Every line of the listing below should be written out exactly.

────────────────────

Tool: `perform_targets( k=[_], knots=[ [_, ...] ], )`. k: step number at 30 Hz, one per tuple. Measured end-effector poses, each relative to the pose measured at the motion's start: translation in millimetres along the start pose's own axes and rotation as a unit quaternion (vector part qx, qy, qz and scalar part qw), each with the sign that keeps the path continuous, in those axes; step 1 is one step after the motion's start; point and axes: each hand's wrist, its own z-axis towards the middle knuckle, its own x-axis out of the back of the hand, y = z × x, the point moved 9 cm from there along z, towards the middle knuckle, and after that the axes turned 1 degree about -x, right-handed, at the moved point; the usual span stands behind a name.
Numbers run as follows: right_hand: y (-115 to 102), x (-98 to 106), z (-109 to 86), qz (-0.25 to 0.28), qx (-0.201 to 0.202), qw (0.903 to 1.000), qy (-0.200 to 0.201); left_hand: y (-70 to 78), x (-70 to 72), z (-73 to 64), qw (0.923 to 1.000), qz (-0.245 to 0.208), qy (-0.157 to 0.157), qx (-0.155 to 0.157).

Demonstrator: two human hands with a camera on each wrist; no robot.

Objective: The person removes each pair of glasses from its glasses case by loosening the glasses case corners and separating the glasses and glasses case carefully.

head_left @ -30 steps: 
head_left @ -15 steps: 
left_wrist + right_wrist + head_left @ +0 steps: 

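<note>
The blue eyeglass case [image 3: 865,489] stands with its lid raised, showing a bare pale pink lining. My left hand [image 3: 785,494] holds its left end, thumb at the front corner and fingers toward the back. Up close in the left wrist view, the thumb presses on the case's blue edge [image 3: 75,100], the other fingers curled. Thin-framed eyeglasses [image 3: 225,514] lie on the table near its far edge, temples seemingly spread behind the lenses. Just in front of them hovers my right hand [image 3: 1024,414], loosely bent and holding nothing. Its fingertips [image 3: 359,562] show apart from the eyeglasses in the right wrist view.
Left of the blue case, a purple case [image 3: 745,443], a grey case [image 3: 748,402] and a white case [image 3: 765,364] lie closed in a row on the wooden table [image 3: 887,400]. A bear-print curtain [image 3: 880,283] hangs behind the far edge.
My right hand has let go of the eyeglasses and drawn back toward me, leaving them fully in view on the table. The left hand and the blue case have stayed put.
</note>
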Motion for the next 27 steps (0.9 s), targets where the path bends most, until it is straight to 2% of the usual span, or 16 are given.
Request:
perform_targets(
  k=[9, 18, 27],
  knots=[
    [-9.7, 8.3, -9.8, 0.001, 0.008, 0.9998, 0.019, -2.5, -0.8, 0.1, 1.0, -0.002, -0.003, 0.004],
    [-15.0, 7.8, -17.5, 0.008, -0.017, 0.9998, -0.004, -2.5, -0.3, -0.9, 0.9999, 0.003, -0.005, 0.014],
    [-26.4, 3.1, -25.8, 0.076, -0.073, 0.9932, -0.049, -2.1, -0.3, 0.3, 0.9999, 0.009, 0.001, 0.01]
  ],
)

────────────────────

→ Problem solution:
Tool: `perform_targets( k=[_], knots=[ [_, ...] ], )`. k: step number at 30 Hz, one per tuple. Measured end-effector poses, each relative to the pose measured at the motion's start: translation in millimetres along the start pose's own axes and rotation as a unit quaternion (vector part qx, qy, qz and scalar part qw), each with the sign that keeps the path continuous, in those axes; step 1 is one step after the motion's start; point and axes: each hand's wrist, its own z-axis towards the middle knuckle, its own x-axis out of the back of the hand, y = z × x, the point moved 9 cm from there along z, towards the middle knuckle, and after that the axes turned 1 degree about -x, right-handed, at the moved point; the usual span stands behind a name.
Numbers run as follows: right_hand: y (-115 to 102), x (-98 to 106), z (-109 to 86), qz (-0.25 to 0.28), qx (-0.201 to 0.202), qw (0.903 to 1.000), qy (-0.200 to 0.201); left_hand: y (-70 to 78), x (-70 to 72), z (-73 to 64), qw (0.923 to 1.000), qz (-0.245 to 0.208), qy (-0.157 to 0.157), qx (-0.155 to 0.157).

Demonstrator: two human hands with a camera on each wrist; no robot.

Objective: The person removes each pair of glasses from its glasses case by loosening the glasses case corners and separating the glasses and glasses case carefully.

head_left @ -30 steps: 
head_left @ -15 steps: 
left_wrist + right_wrist + head_left @ +0 steps: 

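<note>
The blue eyeglass case [image 3: 865,489] stands with its lid raised, showing a bare pale pink lining. My left hand [image 3: 785,494] holds its left end, thumb at the front corner and fingers toward the back. Up close in the left wrist view, the thumb presses on the case's blue edge [image 3: 75,100], the other fingers curled. Thin-framed eyeglasses [image 3: 225,514] lie on the table near its far edge, temples seemingly spread behind the lenses. Just in front of them hovers my right hand [image 3: 1024,414], loosely bent and holding nothing. Its fingertips [image 3: 359,562] show apart from the eyeglasses in the right wrist view.
Left of the blue case, a purple case [image 3: 745,443], a grey case [image 3: 748,402] and a white case [image 3: 765,364] lie closed in a row on the wooden table [image 3: 887,400]. A bear-print curtain [image 3: 880,283] hangs behind the far edge.
My right hand has let go of the eyeglasses and drawn back toward me, leaving them fully in view on the table. The left hand and the blue case have stayed put.
</note>
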Motion for the next 27 steps (0.9 s), targets where the path bends most, until it is straight to 2% of the usual span, or 16 are given.
Request:
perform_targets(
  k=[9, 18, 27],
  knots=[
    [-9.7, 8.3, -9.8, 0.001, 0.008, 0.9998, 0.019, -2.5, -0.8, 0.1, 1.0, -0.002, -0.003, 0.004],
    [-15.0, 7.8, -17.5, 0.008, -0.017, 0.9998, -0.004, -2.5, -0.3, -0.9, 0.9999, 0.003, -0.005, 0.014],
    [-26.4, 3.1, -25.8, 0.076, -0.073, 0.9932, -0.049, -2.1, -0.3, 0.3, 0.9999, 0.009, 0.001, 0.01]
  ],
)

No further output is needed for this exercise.